That it's very difficult to switch from white-ball cricket to red-ball cricket. If you keep playing red-ball cricket, it's easy to adjust as a spinner, but I'm regularly playing with the white ball, so when I got the chance [at Lord's], I wasn't prepared enough to tackle everything. For me, red-ball cricket is the biggest challenge. Everyone loves Test cricket and I'm no different.
I had time to go back to Kanpur and work with my coach. The Rovers Club, where I have practised since childhood, gives me positive vibes. It is where I am myself, with a lot of freedom to just do my thing quietly without having so many cameras trying to pick what you are trying. It took me seven days to actually get over my Lord's performance and bounce back. I was in England for one more game after the Lord's Test. The team management sent me home as they felt I would get game time before the West Indies series by playing against Australia A. I made plans, which I executed in the unofficial Tests against Australia A. In the first game I went okay, I was bowling too full, but in the second game, I got a five-for. That settled me down.
I didn't bowl well. That's the hard truth. I didn't think of wickets or conditions. It was just that I didn't bowl well.
It gave me time to discuss with my coach. He pointed out what I did right, and asked me to focus on accuracy rather than trying too many things.
I first started bowling with the SG red ball, because we were playing at home against Australia A. Then I realised maybe I should bowl with the Kookaburra as well, because I thought if I perform well against West Indies, I could get a chance in Australia. I bowled for two days, 16-17 overs, with it. I found it easy to handle - you get good grip.
I think a lot at the ground, even when I'm not playing. Of course I watch some videos to understand a batsman's strengths and weaknesses. But I don't think, "If I bowl here, he will hit me there." I don't believe in too much video analysis because my skill sets are different. If I bowl, I see if I have executed well. I don't think I should stress about it too much at this stage. I think about how I should get better, how to pick up wickets. Yes, I don't watch videos, but it doesn't mean I don't think much about my bowling.
I've followed him from childhood. My coach wanted me to watch his videos. When I met him during the Pune Test  for the first time, I discussed many aspects of bowling. When we were in Australia this time, Ravi Shastri got me to chat with him. From that day, he was often by my side to help me and guide me through aspects I need to focus on bowling in Australia.

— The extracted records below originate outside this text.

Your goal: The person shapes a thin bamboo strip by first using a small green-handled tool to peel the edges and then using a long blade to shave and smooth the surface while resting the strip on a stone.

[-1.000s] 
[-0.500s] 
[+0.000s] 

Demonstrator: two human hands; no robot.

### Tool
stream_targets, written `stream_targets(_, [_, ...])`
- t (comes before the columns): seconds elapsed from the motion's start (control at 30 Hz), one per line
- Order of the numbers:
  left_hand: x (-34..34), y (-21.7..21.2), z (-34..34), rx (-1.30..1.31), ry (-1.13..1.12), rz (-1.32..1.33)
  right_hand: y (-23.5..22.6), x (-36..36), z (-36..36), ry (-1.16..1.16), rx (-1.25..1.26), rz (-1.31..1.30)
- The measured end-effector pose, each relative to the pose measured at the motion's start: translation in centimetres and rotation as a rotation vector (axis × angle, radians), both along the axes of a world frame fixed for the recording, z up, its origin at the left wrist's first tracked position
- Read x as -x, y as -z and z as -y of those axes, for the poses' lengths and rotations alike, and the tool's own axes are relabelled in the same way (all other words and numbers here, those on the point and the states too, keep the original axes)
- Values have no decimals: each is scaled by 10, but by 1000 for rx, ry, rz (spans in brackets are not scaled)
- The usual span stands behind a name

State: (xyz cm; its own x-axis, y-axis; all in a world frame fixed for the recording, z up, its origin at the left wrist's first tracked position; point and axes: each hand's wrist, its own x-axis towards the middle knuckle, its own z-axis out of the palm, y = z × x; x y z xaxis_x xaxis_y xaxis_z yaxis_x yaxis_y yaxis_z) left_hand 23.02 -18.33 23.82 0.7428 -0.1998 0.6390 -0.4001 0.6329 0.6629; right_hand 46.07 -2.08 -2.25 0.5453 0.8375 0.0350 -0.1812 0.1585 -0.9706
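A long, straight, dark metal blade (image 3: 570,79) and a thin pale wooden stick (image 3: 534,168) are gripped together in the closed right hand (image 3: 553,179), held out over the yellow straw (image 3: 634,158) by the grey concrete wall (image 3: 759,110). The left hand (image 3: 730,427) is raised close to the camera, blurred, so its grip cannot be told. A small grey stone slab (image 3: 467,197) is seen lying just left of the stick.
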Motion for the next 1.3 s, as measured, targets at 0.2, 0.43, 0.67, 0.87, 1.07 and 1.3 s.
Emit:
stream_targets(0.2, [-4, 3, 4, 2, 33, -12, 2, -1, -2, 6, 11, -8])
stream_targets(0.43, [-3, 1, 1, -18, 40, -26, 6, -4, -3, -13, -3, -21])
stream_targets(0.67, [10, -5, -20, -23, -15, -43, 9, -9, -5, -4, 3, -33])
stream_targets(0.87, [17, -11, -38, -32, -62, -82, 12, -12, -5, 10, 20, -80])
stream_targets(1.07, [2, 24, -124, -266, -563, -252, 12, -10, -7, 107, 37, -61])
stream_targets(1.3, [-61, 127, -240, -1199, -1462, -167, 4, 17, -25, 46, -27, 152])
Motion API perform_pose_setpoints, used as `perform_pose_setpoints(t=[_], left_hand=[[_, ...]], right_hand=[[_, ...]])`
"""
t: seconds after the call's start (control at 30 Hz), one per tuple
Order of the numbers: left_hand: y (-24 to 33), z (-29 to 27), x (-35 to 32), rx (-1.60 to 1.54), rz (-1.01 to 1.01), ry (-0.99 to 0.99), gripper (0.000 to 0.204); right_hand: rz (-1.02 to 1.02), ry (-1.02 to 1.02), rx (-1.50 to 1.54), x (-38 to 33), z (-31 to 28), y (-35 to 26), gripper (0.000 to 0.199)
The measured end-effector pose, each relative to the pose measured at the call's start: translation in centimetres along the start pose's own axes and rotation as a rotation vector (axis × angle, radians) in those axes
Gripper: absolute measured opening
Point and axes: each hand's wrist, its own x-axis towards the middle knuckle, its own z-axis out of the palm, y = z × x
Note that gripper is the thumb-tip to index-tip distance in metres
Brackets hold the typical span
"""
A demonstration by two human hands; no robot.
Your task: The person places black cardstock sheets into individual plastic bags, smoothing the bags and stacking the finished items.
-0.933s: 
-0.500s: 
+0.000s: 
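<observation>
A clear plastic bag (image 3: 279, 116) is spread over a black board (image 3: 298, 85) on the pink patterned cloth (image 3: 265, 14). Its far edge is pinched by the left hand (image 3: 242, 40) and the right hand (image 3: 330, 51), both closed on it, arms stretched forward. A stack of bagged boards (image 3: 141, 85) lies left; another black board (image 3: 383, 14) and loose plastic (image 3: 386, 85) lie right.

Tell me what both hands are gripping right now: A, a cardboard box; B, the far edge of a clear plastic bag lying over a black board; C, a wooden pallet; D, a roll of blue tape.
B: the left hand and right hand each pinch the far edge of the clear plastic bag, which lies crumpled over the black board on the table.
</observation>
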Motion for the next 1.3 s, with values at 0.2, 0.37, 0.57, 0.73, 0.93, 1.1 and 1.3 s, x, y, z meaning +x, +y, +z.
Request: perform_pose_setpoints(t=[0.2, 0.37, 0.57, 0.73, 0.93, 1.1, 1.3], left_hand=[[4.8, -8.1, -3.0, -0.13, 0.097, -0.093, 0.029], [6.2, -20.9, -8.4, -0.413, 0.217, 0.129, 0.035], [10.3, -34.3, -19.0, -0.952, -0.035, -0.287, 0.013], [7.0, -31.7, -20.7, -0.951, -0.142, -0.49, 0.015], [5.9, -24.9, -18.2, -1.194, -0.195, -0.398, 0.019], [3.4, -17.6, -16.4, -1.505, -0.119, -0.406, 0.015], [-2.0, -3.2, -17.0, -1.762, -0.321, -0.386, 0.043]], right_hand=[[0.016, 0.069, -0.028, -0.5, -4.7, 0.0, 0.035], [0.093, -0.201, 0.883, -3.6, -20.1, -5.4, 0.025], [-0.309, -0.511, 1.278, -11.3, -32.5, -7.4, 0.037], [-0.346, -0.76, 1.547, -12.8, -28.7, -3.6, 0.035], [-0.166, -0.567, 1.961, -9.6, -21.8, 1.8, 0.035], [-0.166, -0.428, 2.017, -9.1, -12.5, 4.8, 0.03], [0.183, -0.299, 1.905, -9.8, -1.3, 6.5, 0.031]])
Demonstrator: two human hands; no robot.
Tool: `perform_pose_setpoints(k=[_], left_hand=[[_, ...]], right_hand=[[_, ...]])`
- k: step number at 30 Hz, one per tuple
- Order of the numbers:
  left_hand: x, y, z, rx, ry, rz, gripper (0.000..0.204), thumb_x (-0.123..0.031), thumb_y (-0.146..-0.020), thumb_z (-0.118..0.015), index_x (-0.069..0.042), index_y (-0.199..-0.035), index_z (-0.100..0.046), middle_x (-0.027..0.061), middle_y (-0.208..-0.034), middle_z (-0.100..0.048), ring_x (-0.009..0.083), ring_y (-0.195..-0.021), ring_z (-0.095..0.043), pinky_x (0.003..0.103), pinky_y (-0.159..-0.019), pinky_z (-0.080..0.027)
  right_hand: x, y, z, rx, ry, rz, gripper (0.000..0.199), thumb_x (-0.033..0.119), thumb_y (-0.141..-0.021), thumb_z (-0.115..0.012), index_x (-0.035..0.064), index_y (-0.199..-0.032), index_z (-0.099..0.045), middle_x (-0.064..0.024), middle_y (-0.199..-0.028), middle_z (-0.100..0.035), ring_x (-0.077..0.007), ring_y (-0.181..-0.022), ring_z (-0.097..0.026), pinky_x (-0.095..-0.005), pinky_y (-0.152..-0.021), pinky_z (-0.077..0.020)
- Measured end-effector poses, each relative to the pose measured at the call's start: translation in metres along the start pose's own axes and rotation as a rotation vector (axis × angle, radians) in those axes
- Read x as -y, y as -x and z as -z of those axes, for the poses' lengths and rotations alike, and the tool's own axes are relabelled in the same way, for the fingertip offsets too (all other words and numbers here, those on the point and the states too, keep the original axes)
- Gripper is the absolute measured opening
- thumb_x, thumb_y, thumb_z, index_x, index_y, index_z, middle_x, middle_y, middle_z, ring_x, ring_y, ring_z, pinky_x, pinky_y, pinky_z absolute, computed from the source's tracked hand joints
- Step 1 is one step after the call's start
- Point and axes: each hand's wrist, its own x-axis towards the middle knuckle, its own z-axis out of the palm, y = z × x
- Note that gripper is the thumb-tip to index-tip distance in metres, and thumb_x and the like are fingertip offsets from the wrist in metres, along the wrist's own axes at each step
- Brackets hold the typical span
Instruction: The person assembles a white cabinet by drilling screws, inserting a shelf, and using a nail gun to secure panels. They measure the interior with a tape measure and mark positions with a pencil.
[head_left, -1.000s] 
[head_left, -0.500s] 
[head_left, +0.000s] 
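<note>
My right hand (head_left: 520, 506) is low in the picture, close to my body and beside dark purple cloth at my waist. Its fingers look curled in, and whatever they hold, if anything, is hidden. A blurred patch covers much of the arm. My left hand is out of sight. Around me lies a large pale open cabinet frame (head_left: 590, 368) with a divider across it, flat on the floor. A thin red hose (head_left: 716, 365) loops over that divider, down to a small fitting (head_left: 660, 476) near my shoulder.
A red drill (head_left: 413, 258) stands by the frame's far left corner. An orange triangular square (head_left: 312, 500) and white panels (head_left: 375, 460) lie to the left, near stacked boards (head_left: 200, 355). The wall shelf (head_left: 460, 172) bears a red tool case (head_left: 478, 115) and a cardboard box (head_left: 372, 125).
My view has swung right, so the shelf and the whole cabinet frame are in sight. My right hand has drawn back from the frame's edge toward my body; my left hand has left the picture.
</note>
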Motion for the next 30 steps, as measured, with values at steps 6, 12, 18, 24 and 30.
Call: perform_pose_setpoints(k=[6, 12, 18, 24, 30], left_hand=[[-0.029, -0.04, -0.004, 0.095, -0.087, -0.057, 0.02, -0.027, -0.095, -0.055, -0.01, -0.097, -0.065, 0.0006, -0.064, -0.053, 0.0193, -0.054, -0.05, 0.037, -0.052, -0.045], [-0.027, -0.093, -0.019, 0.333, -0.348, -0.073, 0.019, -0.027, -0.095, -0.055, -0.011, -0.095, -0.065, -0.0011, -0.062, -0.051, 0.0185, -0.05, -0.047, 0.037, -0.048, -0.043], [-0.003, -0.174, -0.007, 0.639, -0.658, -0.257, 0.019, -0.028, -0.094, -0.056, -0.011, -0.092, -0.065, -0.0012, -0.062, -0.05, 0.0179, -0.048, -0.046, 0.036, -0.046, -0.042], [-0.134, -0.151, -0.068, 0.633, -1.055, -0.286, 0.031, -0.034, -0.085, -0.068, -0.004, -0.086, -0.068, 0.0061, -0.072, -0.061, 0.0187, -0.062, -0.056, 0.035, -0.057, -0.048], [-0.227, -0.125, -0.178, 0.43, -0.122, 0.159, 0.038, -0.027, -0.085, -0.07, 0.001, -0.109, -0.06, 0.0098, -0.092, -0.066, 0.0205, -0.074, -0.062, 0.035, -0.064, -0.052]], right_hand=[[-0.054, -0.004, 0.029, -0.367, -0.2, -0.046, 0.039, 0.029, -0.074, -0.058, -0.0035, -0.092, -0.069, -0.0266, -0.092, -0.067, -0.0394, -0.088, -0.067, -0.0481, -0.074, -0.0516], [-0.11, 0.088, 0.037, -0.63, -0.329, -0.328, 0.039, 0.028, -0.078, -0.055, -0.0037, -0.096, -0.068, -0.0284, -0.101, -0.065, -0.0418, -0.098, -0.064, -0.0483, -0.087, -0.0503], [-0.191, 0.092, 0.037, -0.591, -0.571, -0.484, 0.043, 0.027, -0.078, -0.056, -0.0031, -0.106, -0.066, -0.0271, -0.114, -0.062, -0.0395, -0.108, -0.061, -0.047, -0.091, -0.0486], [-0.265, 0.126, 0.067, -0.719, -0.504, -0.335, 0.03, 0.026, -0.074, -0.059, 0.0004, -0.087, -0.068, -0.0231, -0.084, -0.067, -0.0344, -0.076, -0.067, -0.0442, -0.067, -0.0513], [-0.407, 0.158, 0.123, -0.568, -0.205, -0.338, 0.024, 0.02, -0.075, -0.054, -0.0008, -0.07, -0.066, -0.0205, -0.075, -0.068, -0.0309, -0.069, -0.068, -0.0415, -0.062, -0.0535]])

We met every morning of the Test matches. Before the Tests, I was bowling well, so I told him I'm in good rhythm, getting turn and getting everything I wanted to get out of my bowling. He looked at my action and spoke to me about handling different situations, how to bowl when you're under pressure. The kind of body language you should have. He told me: when you're under pressure, remain calm and give a big smile.
He looked at one replay on commentary and suggested minor changes with my bowling arm. He pointed to my knees bending at the time of release, and body alignment. He felt if it is straight, I'd be able to use my core better and be able to flight the ball more.
It felt like I was making my debut. I didn't want to make the mistakes I made at Lord's. I planned. Like, Usman Khawaja is a good player through the off side, so I planned to bowl a few wrong'uns to him.
If you're playing with the white ball regularly, it becomes easy to adjust. I'm more settled in white-ball cricket, I never feel any pressure. For any spinner, in ODIs, there's a limited quota, so you need to attack in that way. You need to challenge yourself every time to perform for the team.
I haven't bowled much to him! I don't bowl much in the nets [during the IPL] so that I don't give away too many clues. At the Indian nets, I do, but otherwise I prefer sticking to my drills and doing single-wicket bowling. I hardly bowl five overs and then move over to nets and just bowl at the stumps. Once I feel comfortable, I follow my drills.
When you play together regularly, you learn from your partner. So I've learnt a lot from him. Whenever we play together, we try and improve together. Also in general, since my younger days, my coach made me bowl from the centre wicket, and challenged the batsmen to hit sixes, so the fear disappeared right from early stages of my career. You can't become a good spinner if you don't overcome that fear and just think wickets. That's what Chahal and I have done. The middle overs are important in ODIs - if you don't attack, teams will get 320, so the focus is on picking up wickets in the middle overs.
I haven't thought about that (laughs). I'm the kind of person who underestimates himself. I feel I'm never ready. I never feel I'm 100%. The only thought process is: I should keep getting better. Sometimes it goes well, sometimes it doesn't.
I stay at home, go to my ground, because the vibes I get there are different. Youngsters come, those who I've spent time with in the age-group days come. My coach is always around, so I hang out with them. Otherwise, I'm at home with family. I'm fond of movies, I love soccer. I follow Neymar. I can't play [football] well, but to see and watch, I'm a big fan.